@redsocs/spam-warden

v1.2.3

Published

10 hours ago

Lightweight universal JavaScript library for real-time spam detection. Trained on Thai spam data using Bernoulli Naive Bayes.

0High
0Medium
0Low

rcortex

spam-detection thai-nlp client-side naive-bayes moderation

SpamWarden.js

Lightweight, universal JavaScript library for real-time spam detection and automated form protection. Optimized for Thai text and high-performance cross-platform environments.

What is this?

SpamWarden.js is a zero-dependency, universal engine that detects spam directly at the source. It uses a Present-Only Naive Bayes model (derived from Bernoulli Naive Bayes) trained specifically on Thai spam patterns (gambling, loans, "fast money" scams) and optimized with a dynamic, length-calibrated decision threshold to eliminate false positives on longer, clean text.

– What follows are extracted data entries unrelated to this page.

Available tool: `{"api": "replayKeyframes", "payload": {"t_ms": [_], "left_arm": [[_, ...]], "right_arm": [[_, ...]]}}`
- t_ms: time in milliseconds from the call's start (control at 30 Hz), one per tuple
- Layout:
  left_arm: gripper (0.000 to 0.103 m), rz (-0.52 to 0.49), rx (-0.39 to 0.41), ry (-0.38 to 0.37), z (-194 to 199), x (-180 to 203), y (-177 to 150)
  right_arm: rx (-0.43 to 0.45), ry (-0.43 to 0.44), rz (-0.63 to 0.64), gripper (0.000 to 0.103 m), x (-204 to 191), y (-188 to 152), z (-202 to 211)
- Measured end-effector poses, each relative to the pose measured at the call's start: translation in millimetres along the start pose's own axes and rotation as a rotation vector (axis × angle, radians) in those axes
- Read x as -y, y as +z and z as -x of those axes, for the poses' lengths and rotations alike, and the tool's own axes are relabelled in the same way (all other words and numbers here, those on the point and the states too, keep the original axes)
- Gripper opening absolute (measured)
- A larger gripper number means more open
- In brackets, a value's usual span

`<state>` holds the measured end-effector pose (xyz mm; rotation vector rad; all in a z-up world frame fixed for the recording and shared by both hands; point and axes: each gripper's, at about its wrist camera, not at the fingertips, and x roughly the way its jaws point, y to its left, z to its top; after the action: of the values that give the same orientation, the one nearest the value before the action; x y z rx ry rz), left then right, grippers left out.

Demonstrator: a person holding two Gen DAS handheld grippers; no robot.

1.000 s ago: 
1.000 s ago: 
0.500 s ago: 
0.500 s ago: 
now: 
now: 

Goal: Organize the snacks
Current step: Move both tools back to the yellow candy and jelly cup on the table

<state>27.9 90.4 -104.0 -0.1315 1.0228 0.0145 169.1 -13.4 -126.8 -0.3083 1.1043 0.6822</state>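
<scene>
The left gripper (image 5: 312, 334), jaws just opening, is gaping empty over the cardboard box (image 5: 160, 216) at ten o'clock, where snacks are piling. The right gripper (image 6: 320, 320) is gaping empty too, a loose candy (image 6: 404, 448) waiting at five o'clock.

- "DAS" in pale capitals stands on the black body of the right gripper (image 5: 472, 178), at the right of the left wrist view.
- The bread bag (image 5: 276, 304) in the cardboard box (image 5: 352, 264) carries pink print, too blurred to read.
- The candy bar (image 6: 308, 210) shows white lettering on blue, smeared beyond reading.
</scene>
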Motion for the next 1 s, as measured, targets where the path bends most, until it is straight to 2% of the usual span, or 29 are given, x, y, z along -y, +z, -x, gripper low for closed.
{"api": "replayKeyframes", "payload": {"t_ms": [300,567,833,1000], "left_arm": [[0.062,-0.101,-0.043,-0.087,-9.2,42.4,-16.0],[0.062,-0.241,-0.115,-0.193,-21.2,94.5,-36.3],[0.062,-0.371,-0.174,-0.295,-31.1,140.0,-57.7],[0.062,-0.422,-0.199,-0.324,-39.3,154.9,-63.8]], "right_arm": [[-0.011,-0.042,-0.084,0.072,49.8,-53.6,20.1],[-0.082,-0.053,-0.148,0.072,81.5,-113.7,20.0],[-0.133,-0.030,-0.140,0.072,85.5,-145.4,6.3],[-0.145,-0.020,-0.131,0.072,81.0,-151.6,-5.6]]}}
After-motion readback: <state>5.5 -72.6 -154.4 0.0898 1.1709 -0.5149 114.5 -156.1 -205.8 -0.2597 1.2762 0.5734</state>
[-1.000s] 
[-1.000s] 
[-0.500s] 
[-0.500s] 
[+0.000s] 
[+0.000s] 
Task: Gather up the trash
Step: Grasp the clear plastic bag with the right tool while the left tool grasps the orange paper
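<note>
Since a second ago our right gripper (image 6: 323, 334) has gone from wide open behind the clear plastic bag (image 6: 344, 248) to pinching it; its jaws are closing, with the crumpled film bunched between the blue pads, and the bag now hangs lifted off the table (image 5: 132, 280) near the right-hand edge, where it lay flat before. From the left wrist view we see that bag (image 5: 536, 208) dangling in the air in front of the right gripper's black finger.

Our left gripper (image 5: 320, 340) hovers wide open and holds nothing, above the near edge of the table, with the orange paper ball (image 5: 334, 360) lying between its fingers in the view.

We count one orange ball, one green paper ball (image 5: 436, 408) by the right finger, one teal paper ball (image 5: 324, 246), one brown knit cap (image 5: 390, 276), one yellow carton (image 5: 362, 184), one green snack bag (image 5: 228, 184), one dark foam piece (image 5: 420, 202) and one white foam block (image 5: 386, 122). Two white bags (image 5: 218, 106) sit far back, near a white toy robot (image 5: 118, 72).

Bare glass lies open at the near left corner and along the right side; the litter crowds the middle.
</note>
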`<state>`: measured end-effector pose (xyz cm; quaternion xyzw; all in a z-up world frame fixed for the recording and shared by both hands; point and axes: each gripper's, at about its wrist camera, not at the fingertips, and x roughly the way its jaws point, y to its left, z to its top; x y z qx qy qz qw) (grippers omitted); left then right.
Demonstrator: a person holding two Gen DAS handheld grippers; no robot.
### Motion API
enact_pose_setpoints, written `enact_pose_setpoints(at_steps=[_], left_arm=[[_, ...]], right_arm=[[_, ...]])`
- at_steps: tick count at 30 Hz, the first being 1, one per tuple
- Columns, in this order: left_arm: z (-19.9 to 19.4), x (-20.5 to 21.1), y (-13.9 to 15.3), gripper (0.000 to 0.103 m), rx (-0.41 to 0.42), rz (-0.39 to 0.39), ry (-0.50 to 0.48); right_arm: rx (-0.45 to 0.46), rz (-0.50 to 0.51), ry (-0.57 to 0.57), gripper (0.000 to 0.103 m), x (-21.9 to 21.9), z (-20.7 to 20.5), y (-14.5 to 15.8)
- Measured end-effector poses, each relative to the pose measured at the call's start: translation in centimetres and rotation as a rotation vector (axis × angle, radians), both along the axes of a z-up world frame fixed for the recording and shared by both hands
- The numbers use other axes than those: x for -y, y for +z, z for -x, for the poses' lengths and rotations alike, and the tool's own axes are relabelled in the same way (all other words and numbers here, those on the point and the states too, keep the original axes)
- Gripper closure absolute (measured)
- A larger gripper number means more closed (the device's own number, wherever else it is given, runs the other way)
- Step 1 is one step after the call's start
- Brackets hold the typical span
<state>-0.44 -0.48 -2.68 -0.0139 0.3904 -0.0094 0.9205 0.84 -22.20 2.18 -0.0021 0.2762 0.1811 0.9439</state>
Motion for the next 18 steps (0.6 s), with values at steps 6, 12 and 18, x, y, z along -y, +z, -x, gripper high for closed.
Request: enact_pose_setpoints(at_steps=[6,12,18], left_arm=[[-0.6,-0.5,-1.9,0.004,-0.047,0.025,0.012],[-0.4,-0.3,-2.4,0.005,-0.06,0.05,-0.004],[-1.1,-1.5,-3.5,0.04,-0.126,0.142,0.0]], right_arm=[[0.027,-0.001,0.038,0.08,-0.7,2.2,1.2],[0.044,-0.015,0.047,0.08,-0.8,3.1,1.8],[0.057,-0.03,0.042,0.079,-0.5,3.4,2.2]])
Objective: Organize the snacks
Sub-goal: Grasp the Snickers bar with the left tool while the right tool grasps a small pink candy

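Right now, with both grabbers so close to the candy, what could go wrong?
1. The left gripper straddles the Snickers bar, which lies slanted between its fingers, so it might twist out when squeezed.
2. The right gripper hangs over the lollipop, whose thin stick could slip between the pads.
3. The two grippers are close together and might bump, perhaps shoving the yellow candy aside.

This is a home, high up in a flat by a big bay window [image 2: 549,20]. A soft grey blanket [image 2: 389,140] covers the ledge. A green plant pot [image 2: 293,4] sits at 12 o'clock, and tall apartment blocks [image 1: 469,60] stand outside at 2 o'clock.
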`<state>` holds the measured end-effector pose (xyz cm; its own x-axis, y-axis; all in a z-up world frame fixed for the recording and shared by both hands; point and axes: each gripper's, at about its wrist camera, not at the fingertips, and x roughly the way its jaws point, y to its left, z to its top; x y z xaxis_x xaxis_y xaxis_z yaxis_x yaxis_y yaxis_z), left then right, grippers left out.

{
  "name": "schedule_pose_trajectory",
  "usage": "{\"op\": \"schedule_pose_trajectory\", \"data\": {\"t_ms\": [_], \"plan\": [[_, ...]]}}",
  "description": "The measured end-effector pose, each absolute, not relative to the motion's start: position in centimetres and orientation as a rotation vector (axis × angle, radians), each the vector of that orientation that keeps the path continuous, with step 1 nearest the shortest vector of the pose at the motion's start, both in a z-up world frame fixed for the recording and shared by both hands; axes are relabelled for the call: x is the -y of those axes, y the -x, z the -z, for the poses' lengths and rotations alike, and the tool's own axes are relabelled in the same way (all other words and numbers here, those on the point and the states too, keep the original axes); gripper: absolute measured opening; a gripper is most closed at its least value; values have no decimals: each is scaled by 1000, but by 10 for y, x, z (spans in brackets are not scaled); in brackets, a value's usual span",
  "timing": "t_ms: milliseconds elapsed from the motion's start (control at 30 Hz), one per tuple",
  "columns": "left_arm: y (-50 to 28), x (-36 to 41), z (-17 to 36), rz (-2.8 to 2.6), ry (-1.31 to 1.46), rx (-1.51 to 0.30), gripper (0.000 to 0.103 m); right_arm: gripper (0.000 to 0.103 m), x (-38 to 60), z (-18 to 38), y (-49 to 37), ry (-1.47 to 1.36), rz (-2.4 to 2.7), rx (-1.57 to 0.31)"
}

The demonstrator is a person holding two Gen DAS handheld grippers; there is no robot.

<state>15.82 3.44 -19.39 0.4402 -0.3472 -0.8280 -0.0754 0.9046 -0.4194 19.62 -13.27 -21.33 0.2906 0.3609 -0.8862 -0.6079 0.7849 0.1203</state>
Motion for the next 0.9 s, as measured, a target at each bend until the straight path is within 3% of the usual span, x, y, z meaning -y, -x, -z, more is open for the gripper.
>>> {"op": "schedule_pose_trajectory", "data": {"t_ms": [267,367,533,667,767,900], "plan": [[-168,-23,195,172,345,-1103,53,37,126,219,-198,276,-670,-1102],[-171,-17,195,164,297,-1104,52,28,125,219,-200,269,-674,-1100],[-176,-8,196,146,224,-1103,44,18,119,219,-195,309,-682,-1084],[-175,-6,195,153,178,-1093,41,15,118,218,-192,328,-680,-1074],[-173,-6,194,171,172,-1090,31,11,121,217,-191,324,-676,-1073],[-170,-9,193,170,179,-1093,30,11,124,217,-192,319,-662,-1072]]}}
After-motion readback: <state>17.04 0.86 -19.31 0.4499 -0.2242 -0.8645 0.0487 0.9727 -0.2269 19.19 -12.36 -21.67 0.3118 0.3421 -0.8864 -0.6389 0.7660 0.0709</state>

By running natively, it allows you to block spam before it ever hits your database, saving server resources and keeping your data clean.

SIEM Endpoint & Spam Block Demo

Live Demo & Scanner

You can test the spam engine interactively, analyze your forms, and generate auto-blocking script configurations directly on our GitLab Pages site:

👉 Live Demo & Generator

Quickstart

[!IMPORTANT] Are you a Thai government agency or public sector website administrator? Get your free token configuration and drop-in script to protect your online portals from annoying gambling/loan ads and spam campaigns at redsocs.com/spam-warden.

1. Zero-Config Local Protection (No Telemetry)

Add this script to your page with the data-auto-protect attribute. It will automatically find your most significant forms (using an intelligent heuristic: top 2 forms with >= 2 inputs) and block submission if spam is detected.

By default, this mode also enables PII masking (DLP). To disable PII masking, add data-sd="0".

<script
  src="https://cdn.redsocs.com/js/spamwarden.min.js"
  data-auto-protect
></script>

2. Enterprise Telemetry (SIEM Integration)

If you need to report blocked spam payloads to a central SIEM/SOC, provide a Base64 configuration string via the endpoint parameter.

<script src="https://cdn.redsocs.com/js/spamwarden.min.js?endpoint=MHxzaWVtLnJlZHNvY3MuY29tL3Yx"></script>

Note: The endpoint parameter is a Base64 encoded string of sdFlag|siemEndpoint (e.g., 0|siem.redsocs.com/v1).

3. API Usage (Node Only)

const result = spamwarden.spamcheck(
  "[Hello, this is a Thai casino & scam ads — and guess what? Your tax pays for my traffic.]",
);
if (result.isSpam) {
  console.log("Blocked:", result.reason || "AI match");
  console.log("Confidence:", result.prob);
}

Scope

SpamWarden is designed for interactive web elements:

Contact Forms: Prevent bot and manual spam submissions.
Comment Sections: Real-time feedback for users before they post.
Chat Inputs: Instant filtering of malicious links and currency-heavy spam.
Privacy-First Apps: Since detection happens locally, user data doesn't leave the browser unless explicitly reported.

What's inside?

Hybrid Detection Engine:
- Hard Rules: Instant blocking for currency symbols ($€£฿) and known spam link patterns (line[dot]me, bit[dot]ly).
- Thai-Optimized Tokenizer: Extracts whitespace tokens, trigrams, and quadgrams to handle the space-less nature of the Thai language.
- Present-Only NB Classifier: A modified Naive Bayes model trained on real-world spam samples. It only evaluates present vocabulary features and utilizes a length-dependent threshold offset ($5.5 + 0.49 \times N$ matched features) to calibrate confidence and prevent false positives on longer clean texts.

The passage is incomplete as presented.